- **STORED DATA**:
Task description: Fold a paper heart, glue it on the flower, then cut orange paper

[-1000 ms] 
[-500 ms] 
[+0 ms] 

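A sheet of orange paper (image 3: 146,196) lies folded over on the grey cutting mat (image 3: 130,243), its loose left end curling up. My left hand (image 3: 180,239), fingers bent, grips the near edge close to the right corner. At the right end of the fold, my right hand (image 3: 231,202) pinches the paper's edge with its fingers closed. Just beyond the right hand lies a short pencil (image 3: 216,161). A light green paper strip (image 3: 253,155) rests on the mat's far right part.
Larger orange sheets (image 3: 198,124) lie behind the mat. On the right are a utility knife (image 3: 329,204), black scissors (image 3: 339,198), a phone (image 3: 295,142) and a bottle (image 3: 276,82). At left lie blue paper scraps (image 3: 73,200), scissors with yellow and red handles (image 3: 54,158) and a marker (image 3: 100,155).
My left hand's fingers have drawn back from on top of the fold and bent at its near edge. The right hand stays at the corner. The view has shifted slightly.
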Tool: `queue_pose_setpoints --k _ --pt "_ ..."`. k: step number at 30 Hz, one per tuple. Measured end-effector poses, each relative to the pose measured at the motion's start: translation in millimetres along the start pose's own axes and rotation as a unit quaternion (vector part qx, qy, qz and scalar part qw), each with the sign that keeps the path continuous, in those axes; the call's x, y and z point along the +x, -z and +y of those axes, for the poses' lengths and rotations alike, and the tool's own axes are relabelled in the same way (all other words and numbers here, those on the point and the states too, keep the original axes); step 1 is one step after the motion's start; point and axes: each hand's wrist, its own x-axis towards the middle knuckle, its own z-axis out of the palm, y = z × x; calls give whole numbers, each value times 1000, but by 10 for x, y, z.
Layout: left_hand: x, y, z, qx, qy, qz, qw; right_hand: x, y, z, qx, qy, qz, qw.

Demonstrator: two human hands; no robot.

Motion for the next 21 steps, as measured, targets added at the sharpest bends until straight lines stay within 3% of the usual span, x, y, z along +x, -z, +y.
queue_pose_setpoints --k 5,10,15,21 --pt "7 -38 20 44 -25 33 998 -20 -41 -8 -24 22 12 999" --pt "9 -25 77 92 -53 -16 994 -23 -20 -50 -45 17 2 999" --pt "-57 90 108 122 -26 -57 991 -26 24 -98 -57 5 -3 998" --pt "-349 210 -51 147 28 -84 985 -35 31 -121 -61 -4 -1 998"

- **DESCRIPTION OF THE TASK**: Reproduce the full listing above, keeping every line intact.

- **TASK OUTPUT**:
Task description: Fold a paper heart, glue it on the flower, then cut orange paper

[-1000 ms] 
[-500 ms] 
[+0 ms] 

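A sheet of orange paper (image 3: 146,196) lies folded over on the grey cutting mat (image 3: 130,243), its loose left end curling up. My left hand (image 3: 180,239), fingers bent, grips the near edge close to the right corner. At the right end of the fold, my right hand (image 3: 231,202) pinches the paper's edge with its fingers closed. Just beyond the right hand lies a short pencil (image 3: 216,161). A light green paper strip (image 3: 253,155) rests on the mat's far right part.
Larger orange sheets (image 3: 198,124) lie behind the mat. On the right are a utility knife (image 3: 329,204), black scissors (image 3: 339,198), a phone (image 3: 295,142) and a bottle (image 3: 276,82). At left lie blue paper scraps (image 3: 73,200), scissors with yellow and red handles (image 3: 54,158) and a marker (image 3: 100,155).
My left hand's fingers have drawn back from on top of the fold and bent at its near edge. The right hand stays at the corner. The view has shifted slightly.
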Tool: `queue_pose_setpoints --k _ --pt "_ ..."`. k: step number at 30 Hz, one per tuple. Measured end-effector poses, each relative to the pose measured at the motion's start: translation in millimetres along the start pose's own axes and rotation as a unit quaternion (vector part qx, qy, qz and scalar part qw), each with the sign that keeps the path continuous, in those axes; the call's x, y and z point along the +x, -z and +y of those axes, for the poses' lengths and rotations alike, and the tool's own axes are relabelled in the same way (all other words and numbers here, those on the point and the states too, keep the original axes); step 1 is one step after the motion's start; point and axes: each hand's wrist, its own x-axis towards the middle knuckle, its own z-axis out of the palm, y = z × x; calls give whole numbers, each value times 1000, but by 10 for x, y, z.
Layout: left_hand: x, y, z, qx, qy, qz, qw; right_hand: x, y, z, qx, qy, qz, qw.

Demonstrator: two human hands; no robot.

Motion for the next 21 steps, as measured, targets added at the sharpest bends until straight lines stay within 3% of the usual span, x, y, z along +x, -z, +y.
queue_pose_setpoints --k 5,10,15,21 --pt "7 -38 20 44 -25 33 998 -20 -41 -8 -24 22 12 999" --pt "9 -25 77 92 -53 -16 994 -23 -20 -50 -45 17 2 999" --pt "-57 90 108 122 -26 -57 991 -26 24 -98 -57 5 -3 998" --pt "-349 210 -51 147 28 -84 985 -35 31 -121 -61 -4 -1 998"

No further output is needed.